Automating & scaling application infrastructure with Docker Swarm and AWS

Aalok Trivedi
10 min readMar 9, 2023

Intro

In my last article, we discussed how quick and efficient it is to create flexible application environments with Docker Compose. But what if we wanted to scale our containerized application architecture, add high availability, and provide fault tolerance without the headache and bloat of management overhead? In comes Docker Swarm!

Swarm is one of the leading tools in cluster orchestration & management and makes scaling applications and infrastructure a breeze. By taking advantage of decentralized roles and built-in load balancing, Swarm is able to leverage high availability and provide ultra-fast deployment with minimal overhead.

Too good to be true? Well, let's build something and find out!

What we’re building

  1. A Docker Swarm environment with one (1) manager node and three (3) worker nodes.
  2. A Docker Stack that will deploy a 3-tier application architecture with three (3) Docker services (Web/Apache, Node.js, and Postgres).

Prerequisites

  1. An AWS account with IAM user access.
  2. A Docker Hub account.
  3. Familiarity with basic Docker concepts, Docker Compose, and CLI commands.
  4. Familiarity with Amazon EC2 instances and the AWS Management Console.
  5. Familiarity with Linux file systems and commands
  6. Access to a command line tool.
  7. An IDE, such as VS Code.

Key concepts

Node
A node is a physical or virtual machine that hosts our application and can take on different roles, such as a manager or worker. A manager interprets the services and distributes tasks to all the worker nodes. A worker runs the tasks, given by a manager node.

Task
A task is simply a Docker container and the set of instructions or commands to be run on that container.

Let’s get started!

Step 1: Groundwork

Before we dive into the nitty gritty of Docker Swarm, we need to lay some runway and set up servers/machines that will host our Swarm nodes. We’ll be using Amazon EC2 instances, but we can also use virtual and local machines as well.

What we need:

  1. One (1) EC2 instance with a node role of manager.
  2. Three (3) EC2 instances with a node role of worker.

Security groups

First, let’s work a little backward and create our security groups for both the manager and worker nodes.

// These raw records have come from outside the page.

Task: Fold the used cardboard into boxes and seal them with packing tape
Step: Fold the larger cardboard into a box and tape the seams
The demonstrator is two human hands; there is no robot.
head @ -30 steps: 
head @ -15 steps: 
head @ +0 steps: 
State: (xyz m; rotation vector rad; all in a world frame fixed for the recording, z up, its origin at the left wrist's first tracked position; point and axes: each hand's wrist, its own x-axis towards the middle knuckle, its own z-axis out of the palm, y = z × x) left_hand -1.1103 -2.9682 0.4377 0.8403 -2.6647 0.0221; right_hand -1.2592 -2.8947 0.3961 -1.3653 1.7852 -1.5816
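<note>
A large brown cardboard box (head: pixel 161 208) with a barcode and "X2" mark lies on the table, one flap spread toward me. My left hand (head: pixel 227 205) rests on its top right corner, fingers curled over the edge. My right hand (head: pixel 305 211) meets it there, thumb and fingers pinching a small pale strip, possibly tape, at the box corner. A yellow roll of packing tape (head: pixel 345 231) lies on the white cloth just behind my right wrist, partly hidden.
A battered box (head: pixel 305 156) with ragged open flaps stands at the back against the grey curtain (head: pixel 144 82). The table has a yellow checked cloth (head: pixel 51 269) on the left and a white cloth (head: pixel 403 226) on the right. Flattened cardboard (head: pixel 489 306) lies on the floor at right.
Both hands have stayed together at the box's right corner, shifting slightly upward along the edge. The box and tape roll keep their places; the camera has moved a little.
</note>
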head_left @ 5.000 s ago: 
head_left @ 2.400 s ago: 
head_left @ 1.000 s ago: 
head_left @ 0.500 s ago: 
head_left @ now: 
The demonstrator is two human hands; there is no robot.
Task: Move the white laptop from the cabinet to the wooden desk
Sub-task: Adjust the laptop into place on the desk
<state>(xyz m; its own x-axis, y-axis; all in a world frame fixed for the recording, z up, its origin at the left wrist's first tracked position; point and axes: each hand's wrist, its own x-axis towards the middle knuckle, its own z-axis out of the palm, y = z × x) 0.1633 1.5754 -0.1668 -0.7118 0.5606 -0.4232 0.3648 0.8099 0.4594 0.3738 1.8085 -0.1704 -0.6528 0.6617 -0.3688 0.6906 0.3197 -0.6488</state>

To ensure all the nodes can communicate with each other, Docker Swarm needs access to specific ports:

For more details, visit: https://www.bretfisher.com/docker-swarm-firewall-ports/

So, let’s create two security groups: One for the manager (swarm_app_mgr_sg), and one for the workers (swarm_app_wkr_sg).

Just create the groups first, and then go back to add the inbound rules for both. We need the source for each rule set to the mgr/wkr security groups, and AWS won’t let you add the source to an sg after-the-fact.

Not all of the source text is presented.